Work item — Don't include any picture when you restate the data word for word.

---

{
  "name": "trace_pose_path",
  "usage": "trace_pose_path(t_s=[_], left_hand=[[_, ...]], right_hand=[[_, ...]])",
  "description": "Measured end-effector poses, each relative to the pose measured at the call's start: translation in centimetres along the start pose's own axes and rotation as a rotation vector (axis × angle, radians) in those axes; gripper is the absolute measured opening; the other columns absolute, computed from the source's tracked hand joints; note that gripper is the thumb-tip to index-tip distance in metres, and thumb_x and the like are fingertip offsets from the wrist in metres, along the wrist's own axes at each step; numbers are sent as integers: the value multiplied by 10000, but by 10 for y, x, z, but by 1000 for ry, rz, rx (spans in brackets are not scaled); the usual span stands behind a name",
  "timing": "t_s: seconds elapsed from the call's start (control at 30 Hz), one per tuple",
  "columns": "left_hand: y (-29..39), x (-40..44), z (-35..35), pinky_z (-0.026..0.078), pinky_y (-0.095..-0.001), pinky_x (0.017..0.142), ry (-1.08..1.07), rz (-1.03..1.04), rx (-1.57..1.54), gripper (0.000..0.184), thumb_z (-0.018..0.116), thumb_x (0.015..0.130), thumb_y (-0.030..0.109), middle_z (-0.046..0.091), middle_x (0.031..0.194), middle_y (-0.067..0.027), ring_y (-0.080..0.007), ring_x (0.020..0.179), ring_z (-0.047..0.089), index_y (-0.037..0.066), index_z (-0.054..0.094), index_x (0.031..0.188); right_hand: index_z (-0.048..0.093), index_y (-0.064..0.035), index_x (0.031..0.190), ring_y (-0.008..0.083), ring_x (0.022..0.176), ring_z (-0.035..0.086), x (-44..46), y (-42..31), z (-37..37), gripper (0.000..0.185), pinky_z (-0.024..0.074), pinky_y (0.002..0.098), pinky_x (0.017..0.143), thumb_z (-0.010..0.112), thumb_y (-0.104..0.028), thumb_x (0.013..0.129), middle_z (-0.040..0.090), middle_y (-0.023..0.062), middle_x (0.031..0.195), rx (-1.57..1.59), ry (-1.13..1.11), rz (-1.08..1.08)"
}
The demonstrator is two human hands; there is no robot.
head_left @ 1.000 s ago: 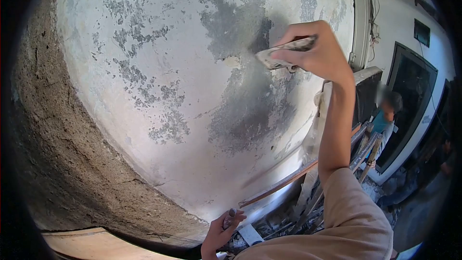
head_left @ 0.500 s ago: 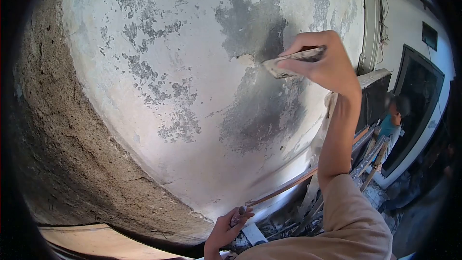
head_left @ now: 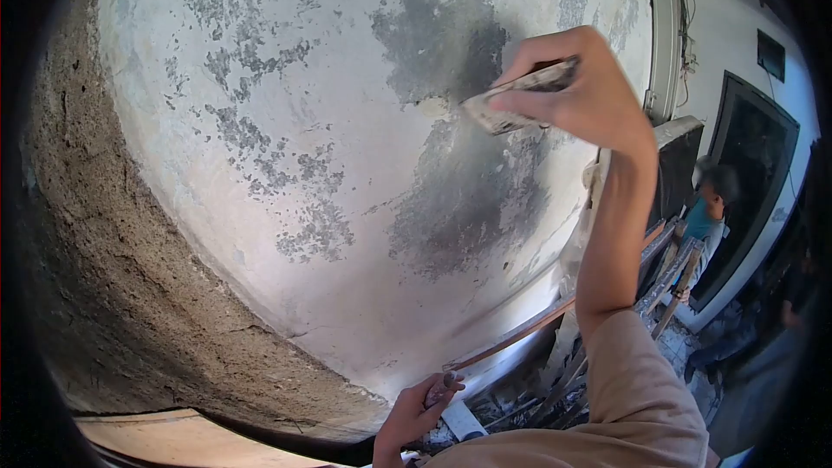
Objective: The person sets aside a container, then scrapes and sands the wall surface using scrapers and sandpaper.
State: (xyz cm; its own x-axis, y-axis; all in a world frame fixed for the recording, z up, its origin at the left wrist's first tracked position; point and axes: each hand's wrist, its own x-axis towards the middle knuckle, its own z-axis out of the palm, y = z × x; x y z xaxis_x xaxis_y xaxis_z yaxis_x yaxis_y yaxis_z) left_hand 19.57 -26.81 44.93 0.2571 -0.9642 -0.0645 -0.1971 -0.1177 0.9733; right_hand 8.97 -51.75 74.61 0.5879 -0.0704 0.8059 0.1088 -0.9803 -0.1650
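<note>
My right hand (head_left: 576, 95) is raised against the patchy wall (head_left: 347, 165), pinching a flat scraper (head_left: 507, 113) smeared with pale and dark residue. The scraper's edge lies at or very near the wall, by the dark grey patches where the white coat is gone. Lower down, my left hand (head_left: 412, 416) is closed round a stubby handle (head_left: 442, 388) with a rounded end. A flat whitish piece (head_left: 462, 420) shows just beside that hand; whether it belongs to the handle I cannot tell.
Rough brown bare masonry (head_left: 165, 269) borders the white coat on the left. A long wooden strip (head_left: 511, 334) runs along the wall's foot. Boards and poles (head_left: 667, 286) lean at the right, near a person in a teal top (head_left: 700, 221). A dark-framed door (head_left: 750, 182) stands beyond.
My right hand and the scraper have shifted slightly up and left in view. The left hand keeps its grip, a little to the right. The wall's marks shift slightly with the camera.
</note>
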Motion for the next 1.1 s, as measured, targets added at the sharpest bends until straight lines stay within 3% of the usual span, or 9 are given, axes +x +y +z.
trace_pose_path(t_s=[0.1,0.2,0.37,0.43,0.53,0.77,0.87,0.97,1.1], left_hand=[[-9,2,11,446,-280,874,-31,5,109,253,546,904,118,653,1031,-89,-129,995,582,-8,562,1123],[-12,5,17,443,-284,876,-110,27,151,267,540,904,129,653,1038,-90,-130,997,582,-6,559,1134],[0,6,23,428,-271,887,-170,-30,217,291,538,902,146,651,1057,-82,-123,980,584,24,550,1166],[3,5,24,431,-272,884,-185,-6,207,298,540,901,149,651,1058,-78,-125,975,585,28,548,1172],[3,5,29,436,-276,877,-215,6,205,308,544,898,156,652,1057,-73,-129,966,586,35,544,1182],[3,0,28,447,-278,861,-169,-3,240,296,549,896,155,656,1045,-60,-122,951,587,44,560,1169],[2,-6,27,449,-276,863,-115,5,198,280,549,895,152,654,1049,-68,-121,958,589,34,573,1149],[-13,-5,26,449,-276,867,-81,32,264,271,544,897,147,655,1047,-78,-129,970,594,22,577,1135],[6,-5,28,447,-274,873,-113,17,213,260,538,898,140,656,1042,-83,-140,979,599,15,583,1122]], right_hand=[[688,-40,677,193,574,606,2,1,23,113,472,279,593,712,-126,609,643,70,633,-30,-29,-69],[684,-46,666,217,665,614,-1,-15,-5,149,477,308,672,720,-166,585,653,78,688,20,13,172],[686,-51,668,239,703,612,2,-6,17,152,466,329,721,723,-161,570,654,91,705,-130,-57,-21],[685,-51,678,244,730,602,-2,-10,1,162,457,335,742,720,-173,578,649,93,719,18,-46,197],[682,-50,686,227,682,603,3,-1,23,152,464,309,686,715,-164,590,645,93,706,-109,-117,10],[681,-53,687,223,654,600,-2,-2,19,145,469,307,667,714,-166,603,641,83,687,44,-30,-57],[679,-57,669,233,639,597,-3,-6,16,135,467,315,671,713,-169,604,634,80,652,-184,-35,-104],[677,-57,649,245,629,591,-4,-9,2,122,462,315,691,711,-165,606,638,77,637,102,49,75],[677,-53,653,219,603,602,-2,-7,19,114,469,302,652,704,-155,606,640,78,637,-84,-67,-98]])
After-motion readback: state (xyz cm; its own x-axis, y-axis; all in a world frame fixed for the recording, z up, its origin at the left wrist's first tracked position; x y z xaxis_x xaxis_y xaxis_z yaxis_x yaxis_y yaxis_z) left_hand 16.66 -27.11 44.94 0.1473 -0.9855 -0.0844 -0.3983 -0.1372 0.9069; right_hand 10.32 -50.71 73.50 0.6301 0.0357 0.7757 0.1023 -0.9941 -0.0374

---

Completed exercise —
{
  "name": "trace_pose_path",
  "usage": "trace_pose_path(t_s=[_], left_hand=[[_, ...]], right_hand=[[_, ...]])",
  "description": "Measured end-effector poses, each relative to the pose measured at the call's start: translation in centimetres along the start pose's own axes and rotation as a rotation vector (axis × angle, radians) in those axes; gripper is the absolute measured opening; the other columns absolute, computed from the source's tracked hand joints; note that gripper is the thumb-tip to index-tip distance in metres, and thumb_x and the like are fingertip offsets from the wrist in metres, along the wrist's own axes at each step; numbers are sent as integers: the value multiplied by 10000, but by 10 for y, x, z, but by 1000 for ry, rz, rx (spans in brackets are not scaled); the usual span stands behind a name",
  "timing": "t_s: seconds elapsed from the call's start (control at 30 Hz), one per tuple",
  "columns": "left_hand: y (-29..39), x (-40..44), z (-35..35), pinky_z (-0.026..0.078), pinky_y (-0.095..-0.001), pinky_x (0.017..0.142), ry (-1.08..1.07), rz (-1.03..1.04), rx (-1.57..1.54), gripper (0.000..0.184), thumb_z (-0.018..0.116), thumb_x (0.015..0.130), thumb_y (-0.030..0.109), middle_z (-0.046..0.091), middle_x (0.031..0.194), middle_y (-0.067..0.027), ring_y (-0.080..0.007), ring_x (0.020..0.179), ring_z (-0.047..0.089), index_y (-0.037..0.066), index_z (-0.054..0.094), index_x (0.031..0.188); right_hand: index_z (-0.048..0.093), index_y (-0.064..0.035), index_x (0.031..0.190), ring_y (-0.008..0.083), ring_x (0.022..0.176), ring_z (-0.035..0.086), x (-44..46), y (-42..31), z (-37..37), gripper (0.000..0.185), pinky_z (-0.024..0.074), pinky_y (0.002..0.098), pinky_x (0.017..0.143), thumb_z (-0.010..0.112), thumb_y (-0.104..0.028), thumb_x (0.013..0.129), middle_z (-0.040..0.090), middle_y (-0.023..0.062), middle_x (0.031..0.195), rx (-1.57..1.59), ry (-1.13..1.11), rz (-1.08..1.08)"
}
The demonstrator is two human hands; there is no robot.
head_left @ 1.000 s ago: 
head_left @ 0.500 s ago: 
head_left @ now: 
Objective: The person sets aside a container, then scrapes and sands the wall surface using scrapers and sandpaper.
State: (xyz cm; its own x-axis, y-axis; all in a world frame fixed for the recording, z up, its origin at the left wrist's first tracked position; point and axes: each hand's wrist, its own x-axis towards the middle knuckle, its own z-axis out of the palm, y = z × x; x y z xaxis_x xaxis_y xaxis_z yaxis_x yaxis_y yaxis_z) left_hand 19.57 -26.81 44.93 0.2571 -0.9642 -0.0645 -0.1971 -0.1177 0.9733; right_hand 8.97 -51.75 74.61 0.5879 -0.0704 0.8059 0.1088 -0.9803 -0.1650
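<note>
My right hand (head_left: 576, 95) is raised against the patchy wall (head_left: 347, 165), pinching a flat scraper (head_left: 507, 113) smeared with pale and dark residue. The scraper's edge lies at or very near the wall, by the dark grey patches where the white coat is gone. Lower down, my left hand (head_left: 412, 416) is closed round a stubby handle (head_left: 442, 388) with a rounded end. A flat whitish piece (head_left: 462, 420) shows just beside that hand; whether it belongs to the handle I cannot tell.
Rough brown bare masonry (head_left: 165, 269) borders the white coat on the left. A long wooden strip (head_left: 511, 334) runs along the wall's foot. Boards and poles (head_left: 667, 286) lean at the right, near a person in a teal top (head_left: 700, 221). A dark-framed door (head_left: 750, 182) stands beyond.
My right hand and the scraper have shifted slightly up and left in view. The left hand keeps its grip, a little to the right. The wall's marks shift slightly with the camera.
</note>
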Motion for the next 1.1 s, as measured, targets added at the sharpest bends until straight lines stay within 3% of the usual span, or 9 are given, axes +x +y +z.
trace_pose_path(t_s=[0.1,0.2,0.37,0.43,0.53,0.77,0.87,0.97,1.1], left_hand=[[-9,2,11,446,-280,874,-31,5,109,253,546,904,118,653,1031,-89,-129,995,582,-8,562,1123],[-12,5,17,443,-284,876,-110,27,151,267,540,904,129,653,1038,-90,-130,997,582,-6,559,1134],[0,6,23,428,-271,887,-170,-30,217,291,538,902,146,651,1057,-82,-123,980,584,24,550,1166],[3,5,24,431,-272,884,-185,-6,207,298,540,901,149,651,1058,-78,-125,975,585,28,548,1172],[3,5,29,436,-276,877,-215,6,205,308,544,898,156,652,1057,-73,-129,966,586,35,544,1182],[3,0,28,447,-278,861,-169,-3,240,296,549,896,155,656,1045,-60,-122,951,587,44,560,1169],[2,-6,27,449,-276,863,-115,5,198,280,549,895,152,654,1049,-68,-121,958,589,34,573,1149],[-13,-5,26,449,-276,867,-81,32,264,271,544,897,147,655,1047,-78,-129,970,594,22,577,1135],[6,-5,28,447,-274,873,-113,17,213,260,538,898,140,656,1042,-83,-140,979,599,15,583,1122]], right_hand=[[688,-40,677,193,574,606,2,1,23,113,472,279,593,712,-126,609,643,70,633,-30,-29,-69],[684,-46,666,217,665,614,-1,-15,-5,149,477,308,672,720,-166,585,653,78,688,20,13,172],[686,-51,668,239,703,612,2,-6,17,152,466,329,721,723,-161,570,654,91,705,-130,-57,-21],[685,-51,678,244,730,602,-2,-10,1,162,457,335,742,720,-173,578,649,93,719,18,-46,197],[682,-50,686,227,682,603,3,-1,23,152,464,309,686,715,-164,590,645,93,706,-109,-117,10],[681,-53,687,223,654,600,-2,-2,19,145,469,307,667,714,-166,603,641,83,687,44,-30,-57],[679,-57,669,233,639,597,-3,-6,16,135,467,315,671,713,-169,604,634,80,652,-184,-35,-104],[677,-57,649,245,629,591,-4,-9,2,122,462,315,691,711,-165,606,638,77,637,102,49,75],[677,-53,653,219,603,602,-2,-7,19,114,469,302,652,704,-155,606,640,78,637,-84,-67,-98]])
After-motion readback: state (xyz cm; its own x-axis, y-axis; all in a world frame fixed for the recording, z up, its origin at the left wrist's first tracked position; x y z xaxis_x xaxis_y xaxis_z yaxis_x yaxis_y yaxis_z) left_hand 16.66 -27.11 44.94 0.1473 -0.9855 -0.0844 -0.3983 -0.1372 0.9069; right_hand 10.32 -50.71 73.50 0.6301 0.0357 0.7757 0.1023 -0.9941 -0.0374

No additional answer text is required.